WHAT YOU HAVE TO DO ->
The full listing below should be returned without a single change.

..........

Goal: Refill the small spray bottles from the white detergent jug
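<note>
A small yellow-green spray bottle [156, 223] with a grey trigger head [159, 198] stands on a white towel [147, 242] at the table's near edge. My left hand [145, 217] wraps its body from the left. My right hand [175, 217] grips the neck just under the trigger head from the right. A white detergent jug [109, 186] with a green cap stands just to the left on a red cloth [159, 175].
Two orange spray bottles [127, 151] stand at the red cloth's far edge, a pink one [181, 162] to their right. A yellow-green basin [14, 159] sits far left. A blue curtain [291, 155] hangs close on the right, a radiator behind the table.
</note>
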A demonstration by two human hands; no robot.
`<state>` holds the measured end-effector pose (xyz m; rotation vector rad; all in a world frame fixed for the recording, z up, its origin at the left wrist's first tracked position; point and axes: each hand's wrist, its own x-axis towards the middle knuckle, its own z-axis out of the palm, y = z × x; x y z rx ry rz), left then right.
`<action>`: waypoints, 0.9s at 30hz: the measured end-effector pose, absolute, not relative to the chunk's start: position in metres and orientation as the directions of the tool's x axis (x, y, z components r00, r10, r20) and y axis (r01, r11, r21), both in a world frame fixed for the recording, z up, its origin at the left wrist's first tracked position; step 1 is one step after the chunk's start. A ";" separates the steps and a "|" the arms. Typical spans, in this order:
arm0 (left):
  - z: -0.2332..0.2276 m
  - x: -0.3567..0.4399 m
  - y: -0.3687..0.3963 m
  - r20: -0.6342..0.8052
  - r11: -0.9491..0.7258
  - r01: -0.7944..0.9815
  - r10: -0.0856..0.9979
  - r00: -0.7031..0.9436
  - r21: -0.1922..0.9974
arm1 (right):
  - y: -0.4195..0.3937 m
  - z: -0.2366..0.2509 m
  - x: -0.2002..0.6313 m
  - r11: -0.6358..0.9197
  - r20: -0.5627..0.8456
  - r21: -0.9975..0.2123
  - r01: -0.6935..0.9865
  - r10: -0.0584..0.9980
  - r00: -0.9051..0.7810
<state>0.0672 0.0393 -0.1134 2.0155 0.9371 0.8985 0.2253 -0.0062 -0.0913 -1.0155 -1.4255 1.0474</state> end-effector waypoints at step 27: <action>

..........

RESULT OF THIS EXERCISE ->
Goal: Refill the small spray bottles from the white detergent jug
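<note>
A small yellow-green spray bottle [156, 223] with a grey trigger head [159, 198] stands on a white towel [147, 242] at the table's near edge. My left hand [145, 217] wraps its body from the left. My right hand [175, 217] grips the neck just under the trigger head from the right. A white detergent jug [109, 186] with a green cap stands just to the left on a red cloth [159, 175].
Two orange spray bottles [127, 151] stand at the red cloth's far edge, a pink one [181, 162] to their right. A yellow-green basin [14, 159] sits far left. A blue curtain [291, 155] hangs close on the right, a radiator behind the table.
</note>
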A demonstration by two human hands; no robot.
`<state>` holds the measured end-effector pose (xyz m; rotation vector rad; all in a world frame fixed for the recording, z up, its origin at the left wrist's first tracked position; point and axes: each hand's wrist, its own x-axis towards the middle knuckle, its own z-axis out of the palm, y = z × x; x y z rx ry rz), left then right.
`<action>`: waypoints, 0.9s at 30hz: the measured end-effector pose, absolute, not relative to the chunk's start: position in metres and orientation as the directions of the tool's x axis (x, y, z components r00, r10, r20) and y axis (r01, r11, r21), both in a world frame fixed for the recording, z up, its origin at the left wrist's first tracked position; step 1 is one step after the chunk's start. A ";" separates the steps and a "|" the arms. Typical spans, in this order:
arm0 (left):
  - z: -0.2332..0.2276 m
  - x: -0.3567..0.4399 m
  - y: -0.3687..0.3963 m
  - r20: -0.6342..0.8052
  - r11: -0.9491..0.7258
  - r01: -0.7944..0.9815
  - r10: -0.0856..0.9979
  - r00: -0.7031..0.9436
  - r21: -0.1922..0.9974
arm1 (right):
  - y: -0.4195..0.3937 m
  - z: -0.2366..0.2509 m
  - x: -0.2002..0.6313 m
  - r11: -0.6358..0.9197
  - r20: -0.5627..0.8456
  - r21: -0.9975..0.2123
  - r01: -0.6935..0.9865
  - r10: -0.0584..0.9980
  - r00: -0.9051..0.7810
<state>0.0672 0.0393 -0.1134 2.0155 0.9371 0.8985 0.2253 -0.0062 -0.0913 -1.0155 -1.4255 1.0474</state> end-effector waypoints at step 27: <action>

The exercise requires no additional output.